Rise of the machines

Artificial intelligence is on Europe’s mind. Spain recently announced that it was opening a new agency in A Coruña to oversee AI, becoming the first EU country to do so. Meanwhile in Brussels, the EU has been looking into amendments to the AI Act, which proposes regulating the technology based on the potential harm that it can cause. For some there is an urgent need to stop the technology from being used in potentially dangerous ways, such as predictive policing.

“Civil society is demanding that the use of some technologies should be completely prohibited because they pose unacceptable risks that no safeguard measure could ever prevent,” Elena Bizzi, thematic programmes co-ordinator for migration and asylum at the Euromed Rights organisation, tells The Monocle Minute. “These technologies include predictive analytic systems used to curtail and prevent migration, and systems that use AI to assess whether people on the move present a ‘risk’ of unlawful activity or security threats, which are inherently discriminatory.”


Breaking new ground

There are fashion shows and then there are spectacles that mix savoir-faire, modernist architecture, exquisite production, fresh silhouettes and more than 60 models – all set in Dakar with the glittering Atlantic as a backdrop.

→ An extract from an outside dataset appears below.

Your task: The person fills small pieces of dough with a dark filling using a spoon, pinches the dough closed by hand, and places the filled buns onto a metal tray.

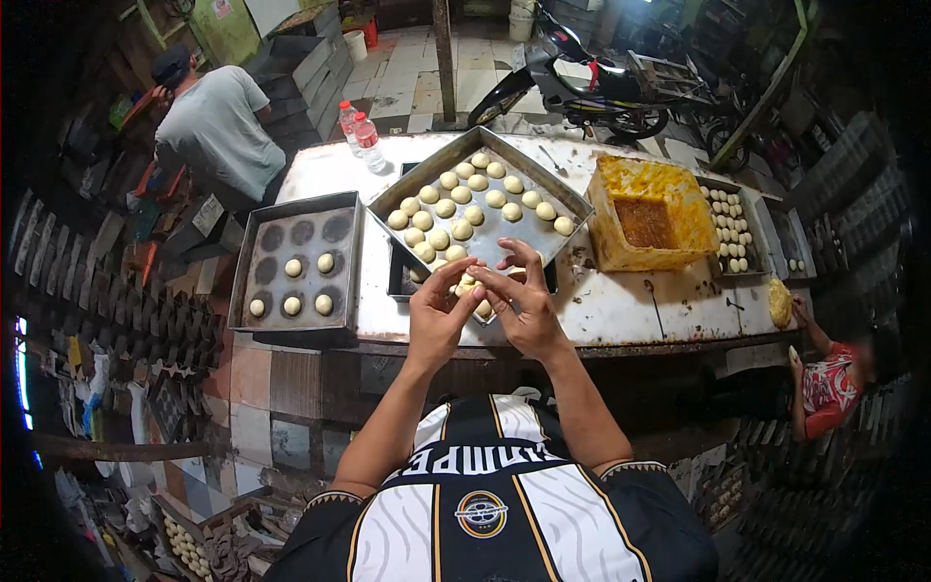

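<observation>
My left hand (442,312) and my right hand (525,308) meet over the near corner of a square metal tray (529,236). Between the fingertips of both is a small piece of pale dough (467,283), partly covered by the fingers. Both hands are closed around it in a pinch, though a couple of right fingers stick out loosely. Several round dough balls (445,208) lie spread over the tray, which sits turned cornerwise on top of another tray. The corner nearest me is partly hidden behind my hands.
To the left stands a metal tray (339,254) with several dough balls. On the right are a yellow-smeared tub (621,254) of brown filling and another dough tray (752,264). Two bottles (368,144) stand behind. One person (215,131) sits far left, another (829,383) at right.
</observation>
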Available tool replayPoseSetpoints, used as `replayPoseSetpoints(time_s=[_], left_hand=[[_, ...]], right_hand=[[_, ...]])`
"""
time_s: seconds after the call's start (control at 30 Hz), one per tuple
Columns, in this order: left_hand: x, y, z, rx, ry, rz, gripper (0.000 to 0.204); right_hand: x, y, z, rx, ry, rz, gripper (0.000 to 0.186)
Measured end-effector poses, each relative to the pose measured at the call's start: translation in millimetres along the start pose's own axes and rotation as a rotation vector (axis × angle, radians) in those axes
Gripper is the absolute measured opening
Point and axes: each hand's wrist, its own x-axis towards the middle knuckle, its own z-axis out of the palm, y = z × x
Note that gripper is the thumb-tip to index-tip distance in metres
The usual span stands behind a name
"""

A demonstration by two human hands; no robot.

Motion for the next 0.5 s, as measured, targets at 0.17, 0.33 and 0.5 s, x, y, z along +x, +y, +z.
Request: replayPoseSetpoints(time_s=[0.17,0.33,0.5], left_hand=[[-2.3,-4.6,2.0,0.056,0.057,0.055,0.039],[-5.4,-0.4,5.9,0.203,0.087,0.049,0.026],[-2.0,2.0,-7.8,0.658,0.019,0.389,0.027]], right_hand=[[-2.7,1.3,4.2,-0.038,-0.013,-0.031,0.032],[-15.9,12.1,36.0,0.674,0.198,0.317,0.043],[-24.1,1.8,44.9,1.226,0.225,0.602,0.029]])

Monocle had a host of editors in the Senegalese capital yesterday as Chanel showcased its Métiers d’art 2022/23 collection. With veterans of fashion shows in the mix, it’s safe to say that in recent decades the industry has rarely seen something quite so ambitious and powerful.

The show was hosted at the modernist former Palais de Justice and was a celebration of the brand’s 11 ateliers, ranging from renowned embroiderer Lesage to hat-maker Maison Michel, now all housed at the fashion house’s impressive le19M building in Paris. The Dakar event was the first time that Chanel has presented a show in Africa. The label has spent more than three years connecting with the city’s artisans and creatives, including rapper Nix and Franco-Senegalese dancer-choreographer Germaine Acogny. The show’s effect on Senegal’s vibrant cultural scene will resonate far beyond December. Chanel is planning an international programme from next year that will see it partner with Senegalese organisations including the Institut Fondamental d’Afrique Noire to help foster new entrepreneurial activities. With a soulful soundtrack from the Sault collective and a dazzled crowd, the Dakar showcase was a roaring success.

Image: Shutterstock


Net gains

In the race to be the biggest fish in the US market, Norwegian salmon is swimming ahead. New figures show that the US is now its top consumer. Exports to the country, measured by value, grew by 83 per cent year on year. Ten years ago, the US was only 10th in the list of markets to which Norway exported the fish. Among the reasons for the boost in sales are a weaker krona, which has made Norwegian salmon cheaper for American consumers, and increased demand for salmon due to the rise in popularity of sushi and poké bowls.

Despite Norway’s gains, Chile remains the biggest salmon exporter to the US, with 56 per cent of the market share. But experts are keen to point out that the South American nation doesn’t have a natural geographical advantage: the distance between Santiago and Miami is roughly the same as from Oslo to the Floridian city. Norway, already a major global player when it comes to salmon, has its sights set.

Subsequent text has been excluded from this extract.